Given data:
=== Section Start ===
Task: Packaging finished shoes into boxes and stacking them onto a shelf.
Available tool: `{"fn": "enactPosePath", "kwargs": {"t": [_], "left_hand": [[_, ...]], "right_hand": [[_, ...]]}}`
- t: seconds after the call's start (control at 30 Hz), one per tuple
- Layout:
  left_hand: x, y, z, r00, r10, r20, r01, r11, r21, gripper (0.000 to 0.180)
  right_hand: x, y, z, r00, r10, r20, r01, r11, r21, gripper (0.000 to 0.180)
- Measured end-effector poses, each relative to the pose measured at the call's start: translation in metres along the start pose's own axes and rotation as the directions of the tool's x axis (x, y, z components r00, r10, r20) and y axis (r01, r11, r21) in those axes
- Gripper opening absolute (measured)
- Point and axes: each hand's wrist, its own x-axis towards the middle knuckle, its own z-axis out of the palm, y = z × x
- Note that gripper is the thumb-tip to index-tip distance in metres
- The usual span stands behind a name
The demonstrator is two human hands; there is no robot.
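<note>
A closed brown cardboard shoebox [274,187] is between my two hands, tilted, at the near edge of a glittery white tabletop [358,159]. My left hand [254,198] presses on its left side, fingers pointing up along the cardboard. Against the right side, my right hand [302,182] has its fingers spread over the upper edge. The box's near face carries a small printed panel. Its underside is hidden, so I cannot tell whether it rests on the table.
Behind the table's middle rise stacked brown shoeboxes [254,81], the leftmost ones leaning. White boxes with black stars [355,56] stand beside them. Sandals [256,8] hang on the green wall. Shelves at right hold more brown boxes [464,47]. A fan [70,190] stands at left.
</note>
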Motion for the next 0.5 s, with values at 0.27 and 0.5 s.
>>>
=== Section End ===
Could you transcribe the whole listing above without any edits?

Result of the exercise:
Task: Packaging finished shoes into boxes and stacking them onto a shelf.
Available tool: `{"fn": "enactPosePath", "kwargs": {"t": [_], "left_hand": [[_, ...]], "right_hand": [[_, ...]]}}`
- t: seconds after the call's start (control at 30 Hz), one per tuple
- Layout:
  left_hand: x, y, z, r00, r10, r20, r01, r11, r21, gripper (0.000 to 0.180)
  right_hand: x, y, z, r00, r10, r20, r01, r11, r21, gripper (0.000 to 0.180)
- Measured end-effector poses, each relative to the pose measured at the call's start: translation in metres along the start pose's own axes and rotation as the directions of the tool's x axis (x, y, z components r00, r10, r20) and y axis (r01, r11, r21) in those axes
- Gripper opening absolute (measured)
- Point and axes: each hand's wrist, its own x-axis towards the middle knuckle, its own z-axis out of the palm, y = z × x
- Note that gripper is the thumb-tip to index-tip distance in metres
- The usual span stands behind a name
The demonstrator is two human hands; there is no robot.
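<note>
A closed brown cardboard shoebox [274,187] is between my two hands, tilted, at the near edge of a glittery white tabletop [358,159]. My left hand [254,198] presses on its left side, fingers pointing up along the cardboard. Against the right side, my right hand [302,182] has its fingers spread over the upper edge. The box's near face carries a small printed panel. Its underside is hidden, so I cannot tell whether it rests on the table.
Behind the table's middle rise stacked brown shoeboxes [254,81], the leftmost ones leaning. White boxes with black stars [355,56] stand beside them. Sandals [256,8] hang on the green wall. Shelves at right hold more brown boxes [464,47]. A fan [70,190] stands at left.
</note>
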Motion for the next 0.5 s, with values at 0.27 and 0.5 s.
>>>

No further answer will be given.